La mujer cocinera y esposa en los pueblos más primitivos asume en su seno "las dos actividades centrales del dominio de lo doméstico, la cocina y la cópula", (es decir), "la comida y el matrimonio". Se establece entonces la diferencia secular entre la mujer y el hombre, de la que la cultura española y mediterránea enraizada en la musulmana y en la hebrea no es ajena. La mujer y el hombre, en nuestra cultura latente, son diferentes incluso en su relación primordial con el elemento esencial para cocinar: el fuego.

En las perspectivas psicoanalistas de Sigmun Freud podemos encontrar una posible explicación del porqué de este comportamiento. Freud nos lo describe en el capítulo sobre la conquista del fuego de su libro el Malestar en la Cultura, hablando de "... la sorprendente prohibición de orinar sobre las cenizas que rige entre los mongoles. La condición previa para la conquista del fuego habría sido la renuncia al placer de extinguirlo con el chorro de orina. No es el fuego lo que el hombre alberga en su tubofálico, sino, por el contrario, el medio para extinguir la llama, el líquido chorro de su orina"

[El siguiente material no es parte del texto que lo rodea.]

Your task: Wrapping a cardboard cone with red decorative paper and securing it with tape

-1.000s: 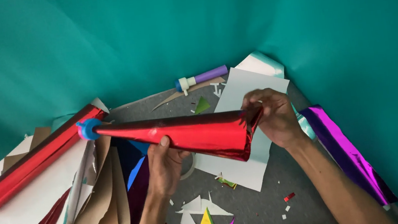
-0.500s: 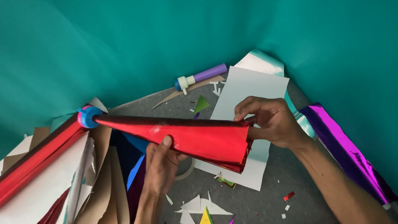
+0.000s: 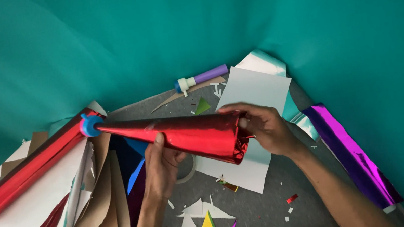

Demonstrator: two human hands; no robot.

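Single head-worn view, looking steeply down, close over grey floor (image 3: 276, 212); teal backdrop paper (image 3: 192, 32) fills upper frame.

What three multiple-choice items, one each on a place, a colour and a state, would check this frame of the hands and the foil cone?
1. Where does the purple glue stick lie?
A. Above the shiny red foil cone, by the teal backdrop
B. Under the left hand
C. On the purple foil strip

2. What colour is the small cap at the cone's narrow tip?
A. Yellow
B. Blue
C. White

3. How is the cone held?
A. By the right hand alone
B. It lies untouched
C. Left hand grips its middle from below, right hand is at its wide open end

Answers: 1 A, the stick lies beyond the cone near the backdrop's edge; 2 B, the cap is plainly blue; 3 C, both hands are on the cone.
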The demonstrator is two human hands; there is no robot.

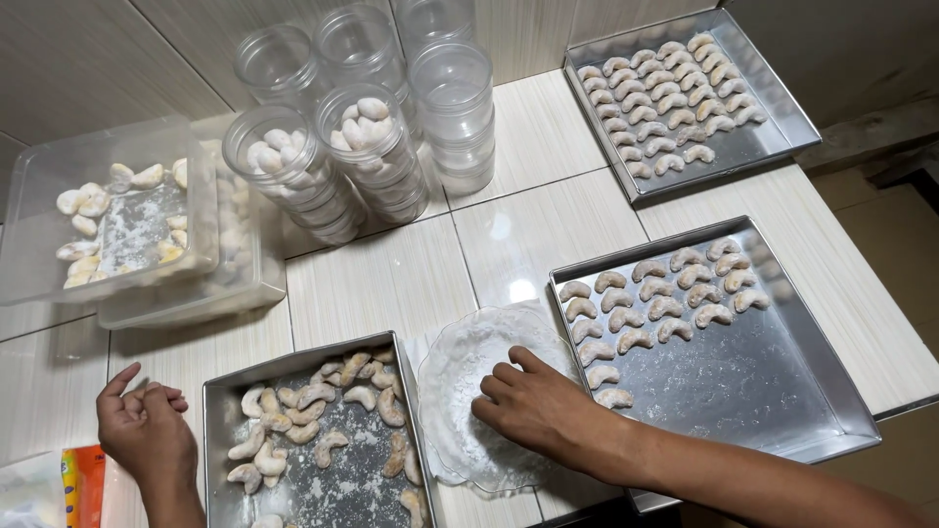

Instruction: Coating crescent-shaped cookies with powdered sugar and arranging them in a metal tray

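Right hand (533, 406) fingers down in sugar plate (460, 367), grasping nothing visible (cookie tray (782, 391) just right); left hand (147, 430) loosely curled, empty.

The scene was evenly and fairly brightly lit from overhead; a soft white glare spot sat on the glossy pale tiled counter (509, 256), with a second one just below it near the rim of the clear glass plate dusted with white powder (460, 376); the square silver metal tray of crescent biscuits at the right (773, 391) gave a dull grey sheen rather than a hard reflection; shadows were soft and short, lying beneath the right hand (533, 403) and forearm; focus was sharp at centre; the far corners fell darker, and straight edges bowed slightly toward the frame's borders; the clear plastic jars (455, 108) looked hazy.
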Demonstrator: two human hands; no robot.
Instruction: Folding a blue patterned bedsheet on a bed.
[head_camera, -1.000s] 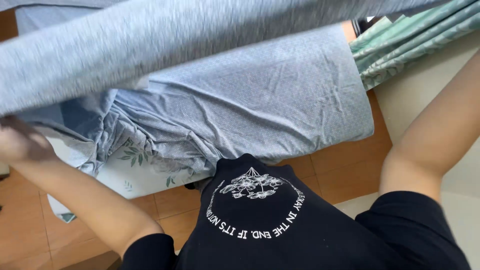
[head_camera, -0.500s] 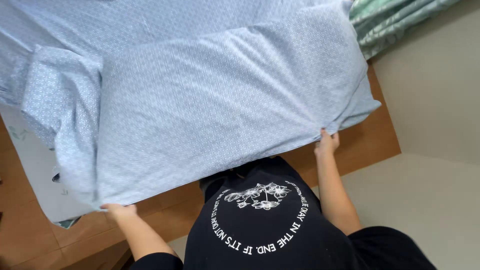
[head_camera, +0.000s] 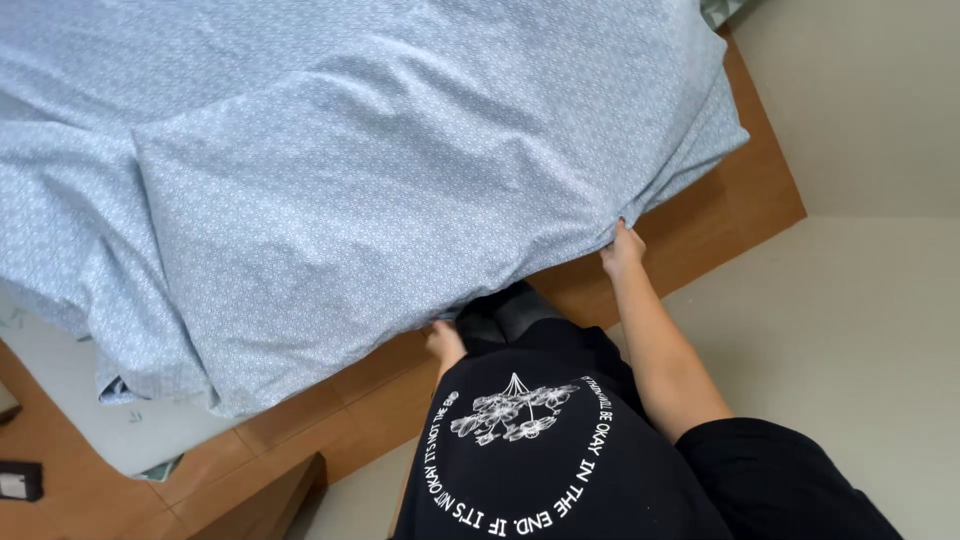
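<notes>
Light blue patterned sheet (head_camera: 350, 190) is spread over the bed, covers most of the frame, wrinkled, with a folded-over layer whose edge runs down the left-middle. Its near edge hangs past the mattress toward you; the near-left corner droops in a bunch over the wooden platform.

Your right hand (head_camera: 622, 250) is at the near-right edge of the sheet, fingers closed on the hem, pinching the fabric just above the wooden bed frame (head_camera: 740, 190). Forearm runs back toward you, bare.

Your left hand (head_camera: 445, 342) is at the near edge of the sheet, lower middle, mostly tucked under the overhanging cloth. It touches the fabric, but you cannot tell whether the fingers are closed on it or just resting: they are hidden by the sheet and by your shirt.

Black t-shirt (head_camera: 540, 450) with a white printed flower and a ring of lettering fills the bottom centre, between the two arms.

Under the sheet at the left, a strip of pale mattress cover (head_camera: 120, 435) with a faint leaf print shows, sitting on the wooden platform. A small dark object (head_camera: 20, 481) lies at the far left edge on the wood, too small to tell. Beige floor (head_camera: 860, 320) takes the right side, beside the frame's corner. A bit of green cloth (head_camera: 722, 10) shows at the top right.
</notes>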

En una nota aclaratoria, Freud se extiende sobre esta hipótesis y la relaciona, finalmente, con la fisiología femenina: "El hombre primitivo había tomado la costumbre de satisfacer en el fuego un placer infantil, extinguiéndolo con el chorro de su orina cada vez que lo encontraba en su camino. El primer hombre que renunció a este placer, respetando el fuego, pudo llevárselo consigo y someterlo a su servicio. Además, se habría encomendado a la mujer el cuidado del fuego aprisionado en el bogar, pues su constitución anatómica le impide ceder a la placentera tentación de extinguirlo"

Ante tal cita sólo me queda proponerle al amable gastronauta que repase el comportamiento de los participantes en un final festivo de romería en el campo. En un ambiente de campechanería y relajo después de lo que hemos dado en llamar el ?desmadre?, recordemos quiénes son siempre los encargados de apagar el fuego y cómo lo hacen la mayoría de las veces, orinando todos los varones sobre las ascuas. Parece como si Freud, a pesar del tiempo transcurrido desde su desaparición, no se hubiera perdido ninguna de nuestras romerías, y le diera la razón dialéctica al Periandro de la obra de Cervantes: ?Las leyes del gusto humano tienen más fuerza que las de la religión?. Y según hemos visto, también en las romerías.